I have seen plenty of faked, and otherwise ‘improved’ specimens at various times and they are never even close to looking convincing once you study them in detail (and most are not convincing at all) and there’s some other circumstantial evidence to support his being genuine. Despite the odd loss of the back of the head, we’d expect in such a juvenile animal that the skull bones would not be fused together and so the ontogenetic status of the head does match the body and the proportions are about right too. It seems unlikely that not only were people able to insert a skull perfectly onto a postcranium but did so with an animal of the right size and growth stage (and why would they not put in a complete skull at that?). Minor points compared to the lack of evidence for any tampering, but all suggesting a genuine specimen.

Despite the lack of a phylogeny, I now wrote to the editor of the journal and pointed out that I was now able to confirm that the specimen was genuine. I’d been able to show that some of the alleged azhdarchid traits were actually shared with some ornithocherids too reducing that side of the equation, and I had even had a PhD student who was in China at the time do some prep themselves and confirm my observations and was able to have them send a supporting letter to support this. To my dismay, despite having previously agreed this would be sufficient, the editor now said they didn’t think it was enough to support publication of the specimen and they wanted to see some systematics.

I no longer had access to my systematics programs and while a couple of times I approached potential coauthors to help me run some phylogenetics, no one with the expertise I needed had the time. With my career now changing and my having less and less time for such work and the frustration of the delays the whole project fell to one side. I couldn’t convince the editor and didn’t have the time to do the new analyses and couldn’t get help with it. I didn’t abandon it, but nor did I think it was ever going to get done. I also had doubts about being about to convince any other referees or journals about the specimen so didn’t want to invest time and just have the paper bounce from journal to journal.

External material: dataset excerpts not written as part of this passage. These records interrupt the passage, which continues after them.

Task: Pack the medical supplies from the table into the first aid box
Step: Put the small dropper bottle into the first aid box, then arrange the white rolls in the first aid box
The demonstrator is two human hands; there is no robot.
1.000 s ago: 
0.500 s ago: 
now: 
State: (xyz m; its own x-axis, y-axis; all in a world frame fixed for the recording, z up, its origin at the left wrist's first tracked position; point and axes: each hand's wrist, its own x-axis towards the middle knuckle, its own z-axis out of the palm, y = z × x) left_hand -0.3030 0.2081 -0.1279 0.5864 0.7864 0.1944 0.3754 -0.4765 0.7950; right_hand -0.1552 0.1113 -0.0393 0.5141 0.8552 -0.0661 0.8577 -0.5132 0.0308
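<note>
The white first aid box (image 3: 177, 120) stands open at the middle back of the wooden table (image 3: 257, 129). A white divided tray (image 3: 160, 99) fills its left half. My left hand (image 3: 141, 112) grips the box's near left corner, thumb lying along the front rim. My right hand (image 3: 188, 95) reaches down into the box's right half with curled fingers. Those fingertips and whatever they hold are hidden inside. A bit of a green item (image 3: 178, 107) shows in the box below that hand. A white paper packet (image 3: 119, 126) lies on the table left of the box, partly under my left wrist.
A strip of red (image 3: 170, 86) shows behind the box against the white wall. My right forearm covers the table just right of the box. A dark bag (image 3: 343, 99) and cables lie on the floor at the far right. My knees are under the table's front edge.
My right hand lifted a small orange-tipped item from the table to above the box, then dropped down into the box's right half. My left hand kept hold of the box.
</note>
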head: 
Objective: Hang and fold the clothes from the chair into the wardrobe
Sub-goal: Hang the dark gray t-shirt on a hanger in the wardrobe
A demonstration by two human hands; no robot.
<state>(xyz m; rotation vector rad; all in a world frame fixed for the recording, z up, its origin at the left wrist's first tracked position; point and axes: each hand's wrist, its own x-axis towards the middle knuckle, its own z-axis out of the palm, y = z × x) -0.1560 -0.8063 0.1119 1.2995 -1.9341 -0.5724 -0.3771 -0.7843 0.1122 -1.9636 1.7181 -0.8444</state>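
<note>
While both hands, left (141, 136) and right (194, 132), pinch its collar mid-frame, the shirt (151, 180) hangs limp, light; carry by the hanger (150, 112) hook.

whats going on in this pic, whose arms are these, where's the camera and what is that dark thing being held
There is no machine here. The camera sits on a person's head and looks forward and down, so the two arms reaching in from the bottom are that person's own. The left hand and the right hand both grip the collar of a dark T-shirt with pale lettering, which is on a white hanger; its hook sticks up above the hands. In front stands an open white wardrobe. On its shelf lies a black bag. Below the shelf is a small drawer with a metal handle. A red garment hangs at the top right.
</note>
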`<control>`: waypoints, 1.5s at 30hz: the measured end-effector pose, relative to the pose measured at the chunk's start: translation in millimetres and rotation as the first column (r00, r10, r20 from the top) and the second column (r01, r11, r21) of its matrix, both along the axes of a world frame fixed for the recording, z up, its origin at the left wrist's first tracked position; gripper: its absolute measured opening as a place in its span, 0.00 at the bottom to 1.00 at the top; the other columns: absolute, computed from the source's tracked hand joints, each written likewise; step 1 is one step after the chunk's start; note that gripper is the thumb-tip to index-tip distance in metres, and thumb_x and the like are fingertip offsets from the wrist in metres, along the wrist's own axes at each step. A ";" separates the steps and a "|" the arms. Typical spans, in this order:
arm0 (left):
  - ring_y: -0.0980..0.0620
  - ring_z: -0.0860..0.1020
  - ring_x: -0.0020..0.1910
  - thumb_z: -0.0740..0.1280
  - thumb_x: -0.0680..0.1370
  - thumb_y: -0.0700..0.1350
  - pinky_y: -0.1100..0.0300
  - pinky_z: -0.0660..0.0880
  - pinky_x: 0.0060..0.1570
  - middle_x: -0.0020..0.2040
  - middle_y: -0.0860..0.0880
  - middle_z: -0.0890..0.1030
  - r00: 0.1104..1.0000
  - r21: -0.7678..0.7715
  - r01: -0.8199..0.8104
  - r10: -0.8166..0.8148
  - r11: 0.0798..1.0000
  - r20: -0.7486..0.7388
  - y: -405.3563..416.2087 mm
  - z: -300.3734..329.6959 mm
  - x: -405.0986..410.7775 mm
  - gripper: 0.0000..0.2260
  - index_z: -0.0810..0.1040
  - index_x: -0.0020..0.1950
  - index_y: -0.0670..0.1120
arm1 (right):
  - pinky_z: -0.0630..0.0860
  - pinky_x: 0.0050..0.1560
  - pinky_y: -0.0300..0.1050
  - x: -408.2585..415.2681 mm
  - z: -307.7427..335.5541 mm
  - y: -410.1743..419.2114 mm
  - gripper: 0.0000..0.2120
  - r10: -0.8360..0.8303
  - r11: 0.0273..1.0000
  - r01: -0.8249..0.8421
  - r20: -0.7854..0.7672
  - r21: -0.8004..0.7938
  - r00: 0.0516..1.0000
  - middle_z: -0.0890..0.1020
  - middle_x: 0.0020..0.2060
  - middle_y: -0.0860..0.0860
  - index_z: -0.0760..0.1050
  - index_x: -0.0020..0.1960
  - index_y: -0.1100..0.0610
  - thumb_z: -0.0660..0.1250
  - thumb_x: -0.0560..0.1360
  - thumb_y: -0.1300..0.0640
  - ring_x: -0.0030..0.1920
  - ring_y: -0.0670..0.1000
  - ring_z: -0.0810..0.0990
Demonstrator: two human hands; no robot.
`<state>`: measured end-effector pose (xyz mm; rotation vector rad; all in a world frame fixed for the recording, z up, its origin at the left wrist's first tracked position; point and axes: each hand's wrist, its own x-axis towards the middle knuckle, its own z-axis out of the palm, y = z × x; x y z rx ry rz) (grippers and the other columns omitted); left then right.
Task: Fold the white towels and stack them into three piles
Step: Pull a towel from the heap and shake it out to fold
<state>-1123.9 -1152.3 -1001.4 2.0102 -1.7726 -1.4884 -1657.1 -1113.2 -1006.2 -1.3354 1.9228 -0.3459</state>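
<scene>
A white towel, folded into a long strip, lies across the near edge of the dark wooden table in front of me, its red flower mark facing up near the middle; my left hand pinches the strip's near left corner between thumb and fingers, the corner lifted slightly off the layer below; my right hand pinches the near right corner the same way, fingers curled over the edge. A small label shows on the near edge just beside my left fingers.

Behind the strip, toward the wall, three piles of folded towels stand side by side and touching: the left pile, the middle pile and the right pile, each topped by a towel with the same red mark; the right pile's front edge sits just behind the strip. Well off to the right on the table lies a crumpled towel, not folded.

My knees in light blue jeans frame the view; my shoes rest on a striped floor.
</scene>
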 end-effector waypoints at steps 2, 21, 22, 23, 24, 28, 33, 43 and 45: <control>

Then came the most recent Flugsaurier conference in LA and this coincided with my having a bit of free time. I decided this would be a great opportunity for a test case – I could present the specimen to a whole raft of researchers and lay out everything as I’ve done here and see what people said. After all, various experts on istiodactylids, ornithocheirds and azhdarchids would be there and the collective knowledge in the room would be greater than mine and a couple of coauthors and referees. In creating the talk, I was also able to delve back into the pterosaurian literature and with many years of new papers and in particular phylogenies meaning there were lots of new traits described and defined that could be used to support various taxonomic affinities. This really helped as I could now also find more traits in both the vertebrae and even the long legs that were clearly ornothocheiroid in nature and not azhdarchoid.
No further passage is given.